Problem requirements:
Please take the lines from the one holding "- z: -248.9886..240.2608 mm" through the one holding "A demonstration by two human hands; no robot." in the data below and copy them exactly.

Data section:
---

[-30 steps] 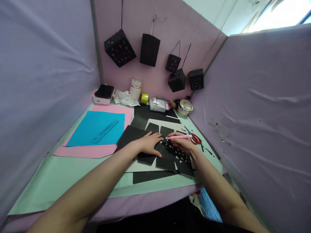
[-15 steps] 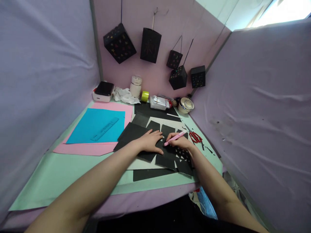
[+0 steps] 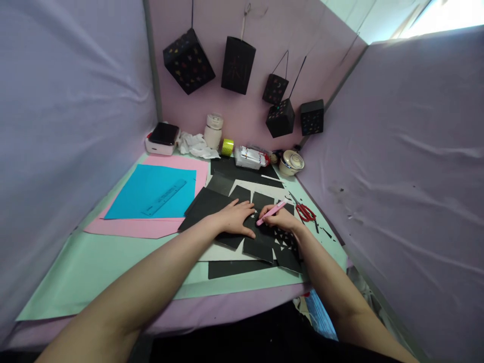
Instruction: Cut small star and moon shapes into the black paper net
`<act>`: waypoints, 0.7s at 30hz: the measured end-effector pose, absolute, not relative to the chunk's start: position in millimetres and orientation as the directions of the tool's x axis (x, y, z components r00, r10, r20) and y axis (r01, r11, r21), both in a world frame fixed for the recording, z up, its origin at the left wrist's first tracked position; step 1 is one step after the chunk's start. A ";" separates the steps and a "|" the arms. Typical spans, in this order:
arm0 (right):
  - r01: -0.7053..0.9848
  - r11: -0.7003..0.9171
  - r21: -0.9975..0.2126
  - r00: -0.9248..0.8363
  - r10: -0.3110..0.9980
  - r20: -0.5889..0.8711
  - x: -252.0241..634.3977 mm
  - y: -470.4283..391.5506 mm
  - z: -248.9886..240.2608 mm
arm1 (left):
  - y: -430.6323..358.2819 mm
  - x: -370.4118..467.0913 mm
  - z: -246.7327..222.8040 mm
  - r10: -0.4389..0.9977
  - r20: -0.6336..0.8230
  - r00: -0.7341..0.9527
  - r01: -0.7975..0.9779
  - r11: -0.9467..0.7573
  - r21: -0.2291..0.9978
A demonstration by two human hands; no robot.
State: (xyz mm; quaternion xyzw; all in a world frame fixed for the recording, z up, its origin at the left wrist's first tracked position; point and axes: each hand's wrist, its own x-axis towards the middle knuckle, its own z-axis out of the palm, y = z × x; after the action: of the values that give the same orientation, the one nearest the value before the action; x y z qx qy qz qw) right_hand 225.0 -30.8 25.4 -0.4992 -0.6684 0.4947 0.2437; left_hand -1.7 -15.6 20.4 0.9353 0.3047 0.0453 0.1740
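The black card lies in front of me on a white sheet, with three flaps showing along its near edge and small pale cut-outs, too many and too small to count, near its right end. My left hand is spread flat on it, fingers apart. My right hand pinches one pink pen-like tool, its tip down at the card, just beside my left hand.

Near the card's right edge lies one pair of red-handled scissors, among dark scraps, on a narrow strip of table. In front of the card, one dark strip pokes out short of the table edge. To the card's left and front, the mint-green table gives my left forearm wide room. Farther left of the card, one ruler rests on one blue sheet, over pink paper. Beyond the card stand one bottle, one yellow roll and one lidded pot; above them hang five black boxes.
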 end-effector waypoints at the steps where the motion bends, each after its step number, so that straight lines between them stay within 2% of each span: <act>1: 0.426 0.011 -0.905 -0.381 0.909 -0.168 225.0 -30.6 24.8 | -15.4 -1.7 20.1 0.585 -0.020 0.811 0.553 -0.754 0.354; 11: 0.448 0.026 -0.894 -0.379 0.911 -0.163 224.1 -30.8 25.8 | -16.5 -2.3 23.0 0.585 -0.023 0.811 0.552 -0.752 0.359; 21: 0.464 0.128 -0.877 -0.491 0.861 -0.134 219.4 -34.1 33.4 | -15.9 -1.8 21.6 0.586 -0.025 0.810 0.554 -0.750 0.361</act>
State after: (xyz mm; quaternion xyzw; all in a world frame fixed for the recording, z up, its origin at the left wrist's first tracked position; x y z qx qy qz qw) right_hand 219.4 -34.1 33.4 -0.4592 -0.7213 0.4745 0.2090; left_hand -1.8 -15.9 21.6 0.9344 0.3052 0.0450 0.1782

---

Solved problem:
  - z: -248.9886..240.2608 mm
arm1 (left):
  - y: -430.6323..358.2819 mm
  - x: -370.4118..467.0913 mm
  - z: -246.7327..222.8040 mm
  - r10: -0.4389..0.9977
  - r20: -0.6336..0.8230
  - r00: -0.7341..0.9527
  - r01: -0.7975..0.9779
  - r11: -0.9467..0.7573
  - r21: -0.2291..0.9978
A demonstration by two human hands; no robot.

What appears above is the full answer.